▽
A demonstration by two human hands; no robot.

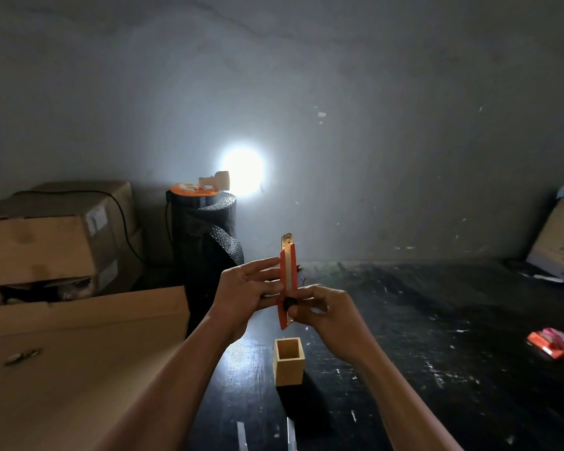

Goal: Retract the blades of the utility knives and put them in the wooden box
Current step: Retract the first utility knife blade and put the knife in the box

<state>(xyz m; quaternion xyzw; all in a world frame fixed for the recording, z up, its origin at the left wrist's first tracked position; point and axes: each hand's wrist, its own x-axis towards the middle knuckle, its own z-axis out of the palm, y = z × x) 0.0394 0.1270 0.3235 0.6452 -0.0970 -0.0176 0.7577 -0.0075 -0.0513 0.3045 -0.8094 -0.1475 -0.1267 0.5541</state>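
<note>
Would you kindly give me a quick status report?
Both hands, left hand and right hand, on orange utility knife, upright, blade tip out. Wooden box empty below. Nothing in the way.

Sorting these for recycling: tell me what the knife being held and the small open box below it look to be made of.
Utility knife: likely glossy orange plastic body with a metal blade, judging by the bright colour and the shiny strip at the top. Wooden box: pale, matte, unpainted-looking wood with thick flat walls, though grain is too faint to confirm.
</note>
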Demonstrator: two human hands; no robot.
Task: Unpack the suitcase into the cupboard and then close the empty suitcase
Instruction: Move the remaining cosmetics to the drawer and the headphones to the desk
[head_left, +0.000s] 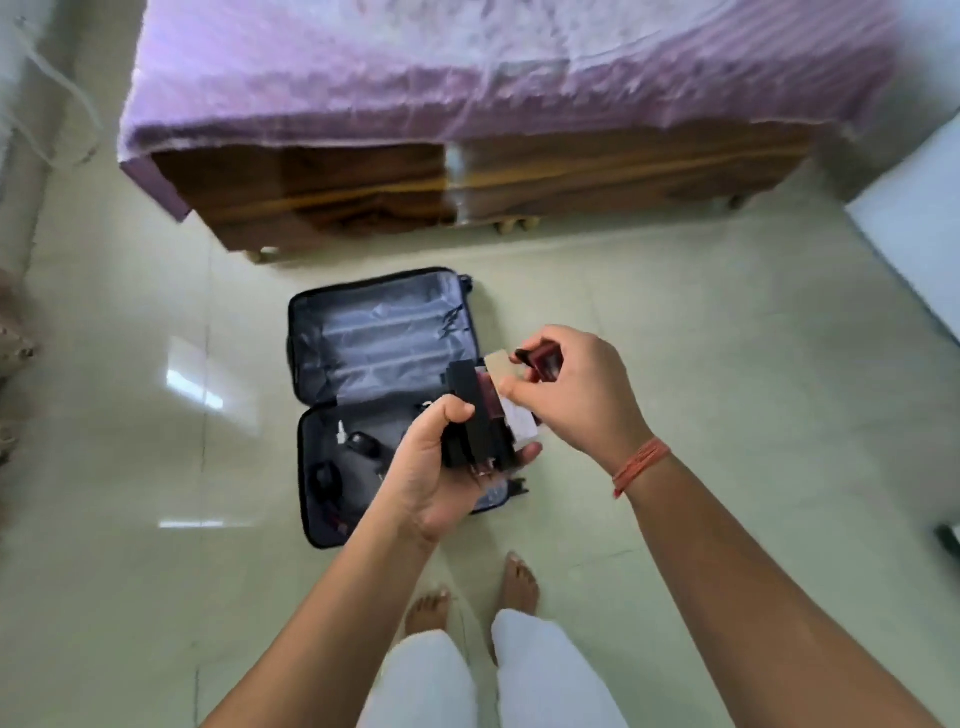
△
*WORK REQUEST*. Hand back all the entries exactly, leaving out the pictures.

*OUTPUT BELOW*.
A demonstration by two human hands; no robot.


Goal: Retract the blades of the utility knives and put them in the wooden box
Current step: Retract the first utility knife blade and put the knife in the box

<state>(xyz m; quaternion xyzw; all in a world frame fixed for the recording, z up, its origin at the left wrist's first tracked position; point and axes: each hand's wrist, its own x-axis towards the middle knuckle, its own z-axis out of the palm, y = z × x) 0.0394 0.1270 0.3235 0.6452 -0.0970 -0.0176 0.7577 -0.0075 -0.0513 0.3045 -0.8094 -0.1475 -0.1267 0.5541</state>
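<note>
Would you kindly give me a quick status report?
Both hands, left hand and right hand, on orange utility knife, upright, blade tip out. Wooden box empty below. Nothing in the way.

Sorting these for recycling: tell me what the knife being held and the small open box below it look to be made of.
Utility knife: likely glossy orange plastic body with a metal blade, judging by the bright colour and the shiny strip at the top. Wooden box: pale, matte, unpainted-looking wood with thick flat walls, though grain is too faint to confirm.
</note>
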Demonstrator: two human hands; no robot.
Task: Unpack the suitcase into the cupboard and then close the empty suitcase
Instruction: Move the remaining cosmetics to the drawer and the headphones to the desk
[head_left, +0.000s] 

This output contains the full answer.